> [Task requirements]:
Which lines in the records below contain the word "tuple"? Copy each one out.

> [Supplied data]:

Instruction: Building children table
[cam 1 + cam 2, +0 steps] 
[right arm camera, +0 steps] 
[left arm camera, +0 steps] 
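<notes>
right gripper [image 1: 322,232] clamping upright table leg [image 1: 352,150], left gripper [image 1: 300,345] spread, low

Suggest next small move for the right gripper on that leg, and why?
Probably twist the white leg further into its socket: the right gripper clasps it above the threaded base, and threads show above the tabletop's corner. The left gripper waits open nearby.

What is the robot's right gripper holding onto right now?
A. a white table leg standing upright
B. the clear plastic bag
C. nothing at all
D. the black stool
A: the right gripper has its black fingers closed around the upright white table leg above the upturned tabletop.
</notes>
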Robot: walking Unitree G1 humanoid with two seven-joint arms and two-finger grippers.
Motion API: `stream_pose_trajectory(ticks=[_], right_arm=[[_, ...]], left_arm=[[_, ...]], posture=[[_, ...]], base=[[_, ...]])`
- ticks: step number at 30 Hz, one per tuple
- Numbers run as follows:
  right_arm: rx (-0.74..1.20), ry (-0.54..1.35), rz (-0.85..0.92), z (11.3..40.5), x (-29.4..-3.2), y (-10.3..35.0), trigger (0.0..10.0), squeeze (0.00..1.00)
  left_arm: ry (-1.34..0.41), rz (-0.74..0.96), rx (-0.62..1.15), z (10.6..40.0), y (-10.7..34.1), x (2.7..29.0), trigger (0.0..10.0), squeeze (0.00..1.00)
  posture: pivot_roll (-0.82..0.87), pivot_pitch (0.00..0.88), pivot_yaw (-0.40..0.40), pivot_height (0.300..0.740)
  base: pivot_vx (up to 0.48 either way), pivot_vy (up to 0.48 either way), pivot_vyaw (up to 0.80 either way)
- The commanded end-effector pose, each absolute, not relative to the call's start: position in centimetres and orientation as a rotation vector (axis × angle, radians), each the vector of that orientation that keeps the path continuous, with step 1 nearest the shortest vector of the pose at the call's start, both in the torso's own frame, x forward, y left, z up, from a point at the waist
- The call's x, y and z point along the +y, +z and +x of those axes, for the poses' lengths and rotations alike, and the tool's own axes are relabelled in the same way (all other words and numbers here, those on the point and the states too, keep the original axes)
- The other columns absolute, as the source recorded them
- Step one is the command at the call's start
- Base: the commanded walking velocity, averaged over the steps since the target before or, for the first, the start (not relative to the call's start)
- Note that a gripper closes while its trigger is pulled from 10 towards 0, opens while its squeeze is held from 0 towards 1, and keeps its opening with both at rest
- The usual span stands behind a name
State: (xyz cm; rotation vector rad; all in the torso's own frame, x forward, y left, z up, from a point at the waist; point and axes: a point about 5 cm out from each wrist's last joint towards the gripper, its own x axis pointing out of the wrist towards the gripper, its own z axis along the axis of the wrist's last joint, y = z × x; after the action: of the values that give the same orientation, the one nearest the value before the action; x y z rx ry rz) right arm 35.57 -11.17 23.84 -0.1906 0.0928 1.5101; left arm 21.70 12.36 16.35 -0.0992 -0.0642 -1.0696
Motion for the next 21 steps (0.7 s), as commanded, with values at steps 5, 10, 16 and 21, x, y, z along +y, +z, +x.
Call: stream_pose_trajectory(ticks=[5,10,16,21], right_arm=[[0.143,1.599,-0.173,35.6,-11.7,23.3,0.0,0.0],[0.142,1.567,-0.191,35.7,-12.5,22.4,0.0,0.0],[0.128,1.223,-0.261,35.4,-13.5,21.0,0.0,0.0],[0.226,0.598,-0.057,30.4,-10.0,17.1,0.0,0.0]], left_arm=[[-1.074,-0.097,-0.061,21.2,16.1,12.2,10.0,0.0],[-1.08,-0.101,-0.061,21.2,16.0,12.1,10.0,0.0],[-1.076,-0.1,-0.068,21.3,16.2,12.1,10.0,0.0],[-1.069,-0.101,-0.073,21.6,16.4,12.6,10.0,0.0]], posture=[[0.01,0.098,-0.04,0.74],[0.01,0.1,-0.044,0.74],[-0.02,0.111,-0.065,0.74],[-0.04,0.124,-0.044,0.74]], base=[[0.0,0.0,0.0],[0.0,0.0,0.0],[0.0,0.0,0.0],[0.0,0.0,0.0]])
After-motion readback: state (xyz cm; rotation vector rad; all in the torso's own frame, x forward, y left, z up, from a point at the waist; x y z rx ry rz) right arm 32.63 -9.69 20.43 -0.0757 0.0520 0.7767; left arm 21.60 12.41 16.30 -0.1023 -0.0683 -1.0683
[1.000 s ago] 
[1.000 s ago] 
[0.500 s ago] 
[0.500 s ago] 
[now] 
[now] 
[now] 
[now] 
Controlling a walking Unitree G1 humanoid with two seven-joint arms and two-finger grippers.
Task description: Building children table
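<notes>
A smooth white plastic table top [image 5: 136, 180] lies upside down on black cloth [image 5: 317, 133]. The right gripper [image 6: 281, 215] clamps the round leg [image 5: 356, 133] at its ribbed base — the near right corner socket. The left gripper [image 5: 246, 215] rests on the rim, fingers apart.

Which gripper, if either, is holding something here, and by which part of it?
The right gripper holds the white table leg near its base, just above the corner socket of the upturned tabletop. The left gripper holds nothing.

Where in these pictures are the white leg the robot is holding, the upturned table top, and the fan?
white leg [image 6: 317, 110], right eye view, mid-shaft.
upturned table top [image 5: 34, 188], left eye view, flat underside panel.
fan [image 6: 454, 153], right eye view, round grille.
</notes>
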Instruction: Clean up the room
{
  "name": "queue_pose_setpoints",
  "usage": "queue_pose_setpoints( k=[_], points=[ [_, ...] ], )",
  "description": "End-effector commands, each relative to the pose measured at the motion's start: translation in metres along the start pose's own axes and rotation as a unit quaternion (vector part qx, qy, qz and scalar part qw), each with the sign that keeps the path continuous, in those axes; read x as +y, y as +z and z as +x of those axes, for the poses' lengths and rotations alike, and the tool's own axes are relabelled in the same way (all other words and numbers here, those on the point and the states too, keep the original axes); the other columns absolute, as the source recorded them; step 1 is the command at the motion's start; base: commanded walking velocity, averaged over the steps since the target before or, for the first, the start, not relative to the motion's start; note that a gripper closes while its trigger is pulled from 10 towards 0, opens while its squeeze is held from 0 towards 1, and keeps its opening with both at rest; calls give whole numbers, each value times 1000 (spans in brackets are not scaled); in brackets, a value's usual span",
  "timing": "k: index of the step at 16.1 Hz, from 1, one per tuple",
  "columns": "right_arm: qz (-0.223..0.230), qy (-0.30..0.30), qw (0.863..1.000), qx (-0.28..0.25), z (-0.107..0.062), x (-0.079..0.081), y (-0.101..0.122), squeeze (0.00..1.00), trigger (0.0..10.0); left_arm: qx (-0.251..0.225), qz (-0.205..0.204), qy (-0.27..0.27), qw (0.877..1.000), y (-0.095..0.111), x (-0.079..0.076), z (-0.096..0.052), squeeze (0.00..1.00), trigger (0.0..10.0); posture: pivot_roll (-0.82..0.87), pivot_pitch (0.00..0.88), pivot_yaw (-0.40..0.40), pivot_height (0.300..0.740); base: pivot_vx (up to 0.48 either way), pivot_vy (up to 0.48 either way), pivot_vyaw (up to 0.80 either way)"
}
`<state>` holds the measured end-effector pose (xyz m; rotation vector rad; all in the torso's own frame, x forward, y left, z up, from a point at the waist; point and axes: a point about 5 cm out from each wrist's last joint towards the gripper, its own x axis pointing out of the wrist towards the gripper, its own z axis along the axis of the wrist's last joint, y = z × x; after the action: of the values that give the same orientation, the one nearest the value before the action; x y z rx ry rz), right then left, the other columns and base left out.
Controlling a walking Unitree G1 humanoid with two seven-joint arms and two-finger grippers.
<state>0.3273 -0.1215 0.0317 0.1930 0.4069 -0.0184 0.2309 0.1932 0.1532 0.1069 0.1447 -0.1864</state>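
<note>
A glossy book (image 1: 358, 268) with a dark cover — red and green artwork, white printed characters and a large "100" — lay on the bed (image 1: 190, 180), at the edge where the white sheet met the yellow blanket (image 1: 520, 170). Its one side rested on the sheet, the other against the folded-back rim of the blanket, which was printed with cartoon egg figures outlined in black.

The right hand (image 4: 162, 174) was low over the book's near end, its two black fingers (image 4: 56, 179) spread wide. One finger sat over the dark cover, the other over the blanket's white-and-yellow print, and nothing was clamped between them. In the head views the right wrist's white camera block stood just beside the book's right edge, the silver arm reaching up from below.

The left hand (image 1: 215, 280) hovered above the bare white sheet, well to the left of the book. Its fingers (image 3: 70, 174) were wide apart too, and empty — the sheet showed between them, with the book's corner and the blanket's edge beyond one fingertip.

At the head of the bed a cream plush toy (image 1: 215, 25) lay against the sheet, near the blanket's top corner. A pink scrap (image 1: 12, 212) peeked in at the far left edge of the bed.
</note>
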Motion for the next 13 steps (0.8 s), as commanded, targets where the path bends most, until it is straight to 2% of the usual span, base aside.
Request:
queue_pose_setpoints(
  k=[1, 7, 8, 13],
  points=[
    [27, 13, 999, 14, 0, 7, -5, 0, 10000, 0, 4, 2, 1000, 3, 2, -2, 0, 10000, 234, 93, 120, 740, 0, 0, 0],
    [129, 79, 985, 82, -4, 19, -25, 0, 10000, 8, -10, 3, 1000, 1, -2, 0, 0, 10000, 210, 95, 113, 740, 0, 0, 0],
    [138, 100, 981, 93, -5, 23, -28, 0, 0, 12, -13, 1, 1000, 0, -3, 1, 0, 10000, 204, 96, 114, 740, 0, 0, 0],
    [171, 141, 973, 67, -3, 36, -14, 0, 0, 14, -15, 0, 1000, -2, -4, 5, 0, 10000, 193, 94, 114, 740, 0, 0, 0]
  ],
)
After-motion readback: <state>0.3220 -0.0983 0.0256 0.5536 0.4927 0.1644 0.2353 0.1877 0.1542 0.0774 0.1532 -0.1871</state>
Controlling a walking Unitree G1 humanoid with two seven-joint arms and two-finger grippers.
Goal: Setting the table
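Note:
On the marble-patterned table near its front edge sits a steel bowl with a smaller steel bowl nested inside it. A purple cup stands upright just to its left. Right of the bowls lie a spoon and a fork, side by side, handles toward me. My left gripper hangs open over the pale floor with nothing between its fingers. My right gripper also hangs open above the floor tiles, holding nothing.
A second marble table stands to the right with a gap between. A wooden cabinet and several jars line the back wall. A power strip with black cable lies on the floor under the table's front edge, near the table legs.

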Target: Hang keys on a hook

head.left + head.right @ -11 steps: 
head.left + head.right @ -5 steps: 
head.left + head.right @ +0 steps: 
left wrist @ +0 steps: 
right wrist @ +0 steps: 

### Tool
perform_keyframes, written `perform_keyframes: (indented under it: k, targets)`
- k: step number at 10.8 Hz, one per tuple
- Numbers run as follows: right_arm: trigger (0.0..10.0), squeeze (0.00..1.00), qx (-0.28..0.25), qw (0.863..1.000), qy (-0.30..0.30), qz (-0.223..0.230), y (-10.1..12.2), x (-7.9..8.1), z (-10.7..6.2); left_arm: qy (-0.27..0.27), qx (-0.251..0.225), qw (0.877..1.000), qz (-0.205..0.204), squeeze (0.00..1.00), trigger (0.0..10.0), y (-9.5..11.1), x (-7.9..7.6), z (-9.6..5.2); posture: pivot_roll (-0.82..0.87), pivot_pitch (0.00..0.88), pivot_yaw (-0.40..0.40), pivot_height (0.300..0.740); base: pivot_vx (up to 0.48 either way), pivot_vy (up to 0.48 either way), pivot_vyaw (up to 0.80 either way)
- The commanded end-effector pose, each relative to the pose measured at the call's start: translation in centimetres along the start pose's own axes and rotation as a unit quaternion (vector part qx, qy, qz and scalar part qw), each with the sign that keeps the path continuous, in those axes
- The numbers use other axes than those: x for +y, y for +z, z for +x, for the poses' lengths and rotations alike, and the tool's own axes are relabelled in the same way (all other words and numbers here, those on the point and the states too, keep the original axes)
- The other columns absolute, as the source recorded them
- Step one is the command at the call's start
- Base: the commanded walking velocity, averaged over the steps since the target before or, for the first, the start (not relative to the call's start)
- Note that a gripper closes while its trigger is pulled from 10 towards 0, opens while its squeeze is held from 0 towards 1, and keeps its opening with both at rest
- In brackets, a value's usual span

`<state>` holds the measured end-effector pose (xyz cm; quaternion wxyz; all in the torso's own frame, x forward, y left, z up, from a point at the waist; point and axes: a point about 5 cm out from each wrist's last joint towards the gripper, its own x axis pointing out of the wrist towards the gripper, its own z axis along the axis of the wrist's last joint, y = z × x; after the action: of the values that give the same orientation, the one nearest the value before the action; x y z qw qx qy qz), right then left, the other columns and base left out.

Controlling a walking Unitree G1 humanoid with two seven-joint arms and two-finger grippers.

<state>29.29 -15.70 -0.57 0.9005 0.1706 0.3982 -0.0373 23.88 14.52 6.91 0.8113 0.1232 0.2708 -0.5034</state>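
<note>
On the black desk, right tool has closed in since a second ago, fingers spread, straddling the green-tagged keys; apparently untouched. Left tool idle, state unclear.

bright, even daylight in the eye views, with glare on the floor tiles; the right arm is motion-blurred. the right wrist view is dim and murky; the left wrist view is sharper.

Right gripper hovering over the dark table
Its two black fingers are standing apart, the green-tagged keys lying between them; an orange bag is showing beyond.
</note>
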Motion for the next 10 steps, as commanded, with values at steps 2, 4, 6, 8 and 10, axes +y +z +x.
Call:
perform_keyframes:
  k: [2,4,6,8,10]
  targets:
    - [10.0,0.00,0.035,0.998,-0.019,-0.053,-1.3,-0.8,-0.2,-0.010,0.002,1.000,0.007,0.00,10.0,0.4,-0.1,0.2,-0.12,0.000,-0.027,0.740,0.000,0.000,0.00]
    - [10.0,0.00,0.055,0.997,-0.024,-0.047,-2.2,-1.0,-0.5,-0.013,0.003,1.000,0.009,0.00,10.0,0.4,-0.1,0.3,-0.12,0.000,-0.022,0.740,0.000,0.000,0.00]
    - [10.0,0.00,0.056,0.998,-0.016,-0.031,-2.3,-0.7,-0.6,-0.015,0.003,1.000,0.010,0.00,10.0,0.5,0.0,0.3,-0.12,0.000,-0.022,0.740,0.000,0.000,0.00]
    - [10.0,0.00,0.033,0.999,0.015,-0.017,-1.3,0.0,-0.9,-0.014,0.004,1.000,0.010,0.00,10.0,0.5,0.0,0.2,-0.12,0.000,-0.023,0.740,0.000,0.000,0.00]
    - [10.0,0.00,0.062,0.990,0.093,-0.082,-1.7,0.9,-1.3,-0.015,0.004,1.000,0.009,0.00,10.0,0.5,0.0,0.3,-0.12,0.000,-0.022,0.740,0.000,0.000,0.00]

> [Answer section]:
- ticks: step number at 30 Hz, one per tuple
  "timing": "k: index of the step at 16.1 Hz, from 1, one per tuple",
- k: step number at 10.8 Hz, one per tuple

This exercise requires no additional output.